For this exercise, reproduce the entries below exactly, but only from the line containing "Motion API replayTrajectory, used" through the line containing "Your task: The", both included.

• Exercise inputs
Start of Block

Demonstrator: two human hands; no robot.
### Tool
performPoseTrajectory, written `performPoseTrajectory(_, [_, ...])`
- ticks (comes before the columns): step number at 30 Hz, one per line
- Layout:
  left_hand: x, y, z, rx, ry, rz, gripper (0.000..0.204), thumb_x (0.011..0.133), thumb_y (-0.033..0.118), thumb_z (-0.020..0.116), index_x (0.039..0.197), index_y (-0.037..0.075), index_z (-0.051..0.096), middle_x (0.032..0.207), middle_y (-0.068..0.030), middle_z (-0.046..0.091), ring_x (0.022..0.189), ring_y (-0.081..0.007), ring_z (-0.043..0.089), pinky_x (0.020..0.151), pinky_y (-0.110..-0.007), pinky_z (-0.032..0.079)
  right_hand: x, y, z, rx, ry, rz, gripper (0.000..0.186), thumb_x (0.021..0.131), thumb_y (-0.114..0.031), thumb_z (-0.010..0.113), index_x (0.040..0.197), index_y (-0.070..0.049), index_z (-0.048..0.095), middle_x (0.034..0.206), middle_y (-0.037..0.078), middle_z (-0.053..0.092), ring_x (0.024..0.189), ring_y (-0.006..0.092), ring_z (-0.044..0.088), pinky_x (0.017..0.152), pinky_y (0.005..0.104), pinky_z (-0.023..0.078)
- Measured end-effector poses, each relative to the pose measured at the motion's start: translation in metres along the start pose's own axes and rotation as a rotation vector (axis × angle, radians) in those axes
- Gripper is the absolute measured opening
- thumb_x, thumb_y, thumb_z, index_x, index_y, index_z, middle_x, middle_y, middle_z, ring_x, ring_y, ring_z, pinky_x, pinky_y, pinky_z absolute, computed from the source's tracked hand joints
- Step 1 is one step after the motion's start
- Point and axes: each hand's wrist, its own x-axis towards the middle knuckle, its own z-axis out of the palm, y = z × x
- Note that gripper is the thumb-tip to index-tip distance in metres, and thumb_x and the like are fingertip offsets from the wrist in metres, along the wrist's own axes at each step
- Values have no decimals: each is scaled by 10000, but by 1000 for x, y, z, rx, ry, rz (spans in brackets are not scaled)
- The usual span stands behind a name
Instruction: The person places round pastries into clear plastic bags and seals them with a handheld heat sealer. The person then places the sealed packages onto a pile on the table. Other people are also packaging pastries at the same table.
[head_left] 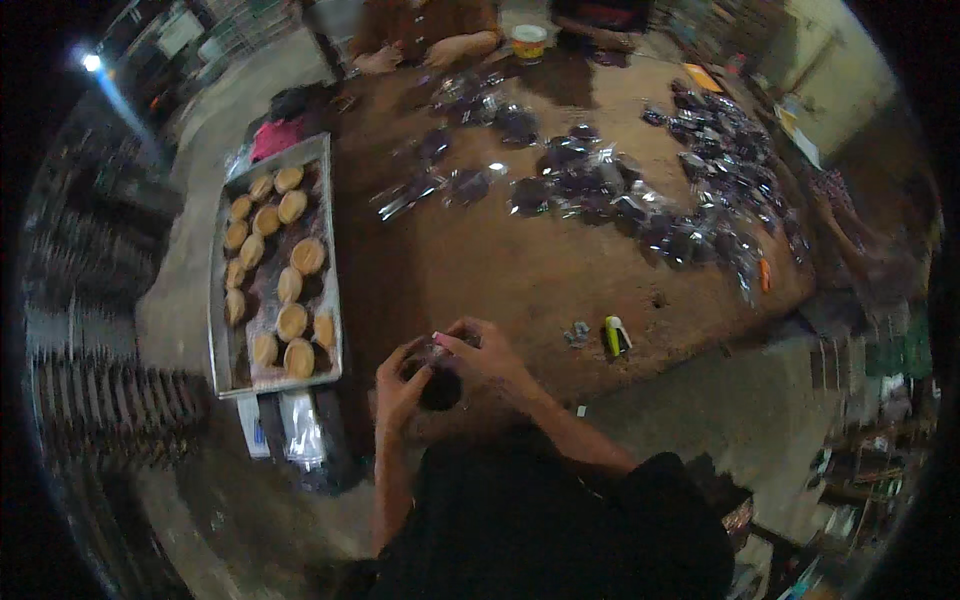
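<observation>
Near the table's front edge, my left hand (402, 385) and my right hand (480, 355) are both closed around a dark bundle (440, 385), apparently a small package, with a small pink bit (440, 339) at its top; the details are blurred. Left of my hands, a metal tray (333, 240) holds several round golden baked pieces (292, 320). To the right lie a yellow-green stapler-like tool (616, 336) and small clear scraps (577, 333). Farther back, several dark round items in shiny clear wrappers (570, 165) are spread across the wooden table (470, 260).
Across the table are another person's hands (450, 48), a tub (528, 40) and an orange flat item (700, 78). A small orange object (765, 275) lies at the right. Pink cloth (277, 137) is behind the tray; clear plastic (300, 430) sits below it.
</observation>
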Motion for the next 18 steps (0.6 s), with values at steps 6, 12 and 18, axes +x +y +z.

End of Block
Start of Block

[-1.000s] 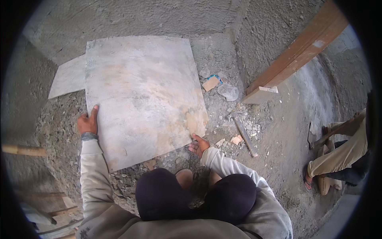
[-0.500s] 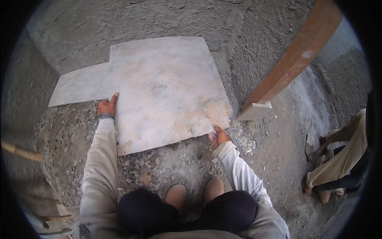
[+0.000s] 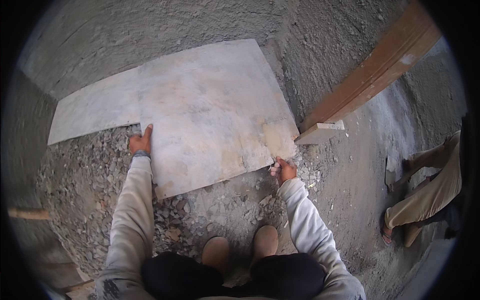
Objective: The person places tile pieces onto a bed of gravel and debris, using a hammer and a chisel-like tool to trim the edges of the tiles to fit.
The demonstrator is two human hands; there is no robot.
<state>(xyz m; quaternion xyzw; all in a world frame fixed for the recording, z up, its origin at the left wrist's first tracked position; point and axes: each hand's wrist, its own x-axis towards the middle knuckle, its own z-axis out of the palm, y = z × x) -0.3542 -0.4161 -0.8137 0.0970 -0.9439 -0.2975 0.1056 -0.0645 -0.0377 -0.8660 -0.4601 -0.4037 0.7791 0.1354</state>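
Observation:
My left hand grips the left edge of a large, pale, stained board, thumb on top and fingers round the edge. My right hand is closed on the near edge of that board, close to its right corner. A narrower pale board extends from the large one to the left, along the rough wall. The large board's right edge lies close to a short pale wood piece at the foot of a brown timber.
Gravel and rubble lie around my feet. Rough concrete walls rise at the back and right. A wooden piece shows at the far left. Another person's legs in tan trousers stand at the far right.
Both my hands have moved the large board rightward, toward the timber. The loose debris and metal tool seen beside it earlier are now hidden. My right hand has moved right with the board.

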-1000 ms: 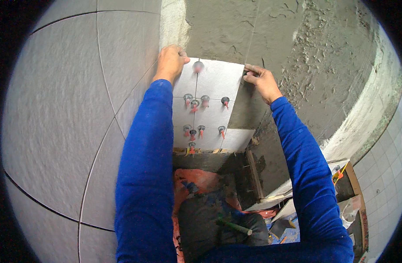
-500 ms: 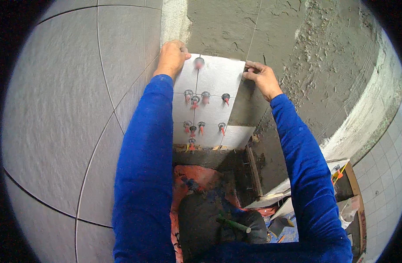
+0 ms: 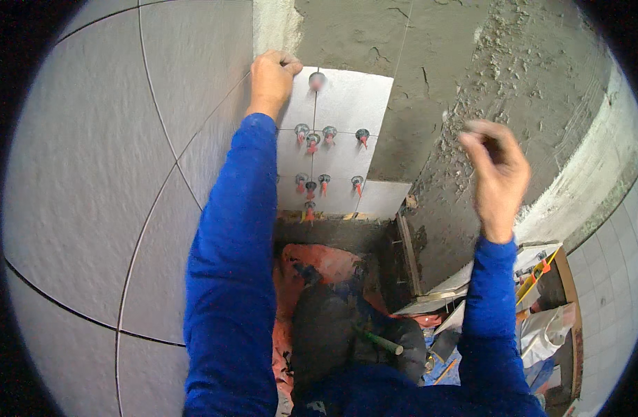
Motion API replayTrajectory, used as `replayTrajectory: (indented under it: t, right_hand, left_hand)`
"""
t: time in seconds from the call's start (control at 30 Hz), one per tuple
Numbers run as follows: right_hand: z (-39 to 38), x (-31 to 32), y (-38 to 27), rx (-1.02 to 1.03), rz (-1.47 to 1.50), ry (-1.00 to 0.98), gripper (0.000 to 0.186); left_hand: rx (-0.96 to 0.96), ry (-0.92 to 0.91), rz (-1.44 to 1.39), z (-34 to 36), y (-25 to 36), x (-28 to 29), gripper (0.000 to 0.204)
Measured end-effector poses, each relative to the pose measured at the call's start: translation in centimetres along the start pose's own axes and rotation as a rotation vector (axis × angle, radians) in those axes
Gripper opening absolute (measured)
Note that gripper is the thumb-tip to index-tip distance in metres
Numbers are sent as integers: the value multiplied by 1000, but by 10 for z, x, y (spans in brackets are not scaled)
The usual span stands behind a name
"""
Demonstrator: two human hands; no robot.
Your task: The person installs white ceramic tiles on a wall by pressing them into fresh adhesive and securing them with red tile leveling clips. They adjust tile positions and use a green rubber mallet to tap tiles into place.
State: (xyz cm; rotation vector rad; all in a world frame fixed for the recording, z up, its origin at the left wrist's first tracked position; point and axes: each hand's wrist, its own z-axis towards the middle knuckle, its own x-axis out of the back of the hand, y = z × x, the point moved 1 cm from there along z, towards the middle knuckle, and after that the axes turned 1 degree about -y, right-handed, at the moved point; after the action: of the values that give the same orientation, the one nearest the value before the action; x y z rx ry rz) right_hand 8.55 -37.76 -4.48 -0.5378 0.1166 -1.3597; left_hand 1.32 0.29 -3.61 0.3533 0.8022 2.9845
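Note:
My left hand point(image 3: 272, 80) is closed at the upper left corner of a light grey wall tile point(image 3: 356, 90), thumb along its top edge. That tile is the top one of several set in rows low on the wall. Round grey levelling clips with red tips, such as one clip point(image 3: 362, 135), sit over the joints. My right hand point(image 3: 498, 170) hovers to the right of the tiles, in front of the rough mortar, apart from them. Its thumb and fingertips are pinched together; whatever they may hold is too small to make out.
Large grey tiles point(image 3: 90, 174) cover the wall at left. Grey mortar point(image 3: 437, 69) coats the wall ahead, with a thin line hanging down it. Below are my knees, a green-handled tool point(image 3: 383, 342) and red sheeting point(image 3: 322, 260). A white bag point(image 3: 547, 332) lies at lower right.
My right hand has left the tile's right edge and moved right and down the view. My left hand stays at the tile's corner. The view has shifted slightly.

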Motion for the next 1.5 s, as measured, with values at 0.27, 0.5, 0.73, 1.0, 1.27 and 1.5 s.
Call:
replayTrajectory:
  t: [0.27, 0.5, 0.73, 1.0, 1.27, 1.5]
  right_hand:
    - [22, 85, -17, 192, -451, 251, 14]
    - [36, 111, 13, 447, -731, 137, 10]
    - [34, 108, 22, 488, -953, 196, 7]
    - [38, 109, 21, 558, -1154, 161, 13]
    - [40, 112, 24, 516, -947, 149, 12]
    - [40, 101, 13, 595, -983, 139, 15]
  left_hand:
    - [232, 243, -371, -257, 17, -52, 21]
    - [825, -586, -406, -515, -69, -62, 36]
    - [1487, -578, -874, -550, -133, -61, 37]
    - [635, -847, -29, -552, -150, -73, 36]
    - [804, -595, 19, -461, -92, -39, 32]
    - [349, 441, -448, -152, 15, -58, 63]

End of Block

• The completed task
Motion API replayTrajectory, used as `replayTrajectory: (indented under it: t, right_hand, left_hand)`
"""
t: time in seconds from the call's start (control at 30 Hz), one per tuple
Numbers run as follows: right_hand: z (-39 to 38), x (-31 to 32), y (-38 to 27), rx (-1.02 to 1.03), rz (-1.47 to 1.50), ry (-1.00 to 0.98), gripper (0.000 to 0.186); left_hand: rx (-0.96 to 0.96), ry (-0.92 to 0.91), rz (-1.44 to 1.39), z (-34 to 36), y (-25 to 36), x (-28 to 29), gripper (0.000 to 0.204)
Measured end-effector poses, each relative to the pose measured at the call's start: translation in centimetres along the start pose's own axes and rotation as a rotation vector (axis × angle, radians) in those axes
Gripper opening absolute (measured)
Note that gripper is the thumb-tip to index-tip distance in metres
Numbers are sent as integers: the value multiplied by 1000, but by 10 for z, x, y (spans in brackets are not scaled)
The usual span stands behind a name
"""
Demonstrator: two human hands; no robot.
Your task: The person installs white ceramic tiles on a wall by pressing them into fresh adhesive and securing them with red tile leveling clips. They adjust tile positions and use a green rubber mallet to tap tiles into place.

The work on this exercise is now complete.